I went to my first Professional Association for SQL Server Summit in 2007. I’d gone to a few local SQL gatherings, talked to other area DBAs, and worked on some pretty cool projects. I really liked what I was doing, and I thought I was doing a decent job. I knew I wasn’t a rocket scientist, but I kept the trains running on time.
At the PASS Summit, though, it was as if a giant light bulb clicked on above my head.
I learned that the stuff you really need to know isn’t in Books Online.

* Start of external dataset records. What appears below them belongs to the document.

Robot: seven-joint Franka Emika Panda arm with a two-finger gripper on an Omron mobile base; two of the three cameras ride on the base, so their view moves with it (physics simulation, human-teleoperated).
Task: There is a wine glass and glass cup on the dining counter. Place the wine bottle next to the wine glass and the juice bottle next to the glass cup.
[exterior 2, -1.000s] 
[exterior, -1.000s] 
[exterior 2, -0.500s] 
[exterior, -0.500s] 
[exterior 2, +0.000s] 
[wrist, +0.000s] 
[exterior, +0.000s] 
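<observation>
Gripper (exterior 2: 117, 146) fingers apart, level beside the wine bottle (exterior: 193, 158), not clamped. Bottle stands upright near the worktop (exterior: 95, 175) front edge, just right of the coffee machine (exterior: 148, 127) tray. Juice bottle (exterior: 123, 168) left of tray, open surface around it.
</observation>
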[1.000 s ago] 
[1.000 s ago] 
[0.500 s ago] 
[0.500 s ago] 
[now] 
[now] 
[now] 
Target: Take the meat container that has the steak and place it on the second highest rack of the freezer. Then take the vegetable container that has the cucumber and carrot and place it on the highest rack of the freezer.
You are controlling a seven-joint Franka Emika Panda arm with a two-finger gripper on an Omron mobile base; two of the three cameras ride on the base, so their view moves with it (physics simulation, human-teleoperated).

You wanna learn the stuff that makes your server fly, the stuff that saves your rear when the database is suspect, the stuff that makes you look like a genius amongst your peers, the stuff that makes the developers’ eyes get big, the stuff that makes you wave your hands in the air and shout “I’M KING OF THE WORLD, FOR TINYINT VALUES OF WORLD!”
Everybody knows the stuff in Books Online – that stuff ain’t enough. You wanna learn the secret tips, the undocumented goodies, the up-up-down-down-left-right-left-right-B-A cheat codes. They say there’s no /faster switch for SQL Server, and they’re wrong. The SQL Server world is chock full of sorta-kinda-barely-official things that don’t get enough press, yet make a very real performance difference. The classic example from last year was Jimmy May’s session on partition alignment.
PASS is running a contest to find the best thing you’ve learned at PASS, so in the blogosphere you should be seeing a few folks chime in with their experiences.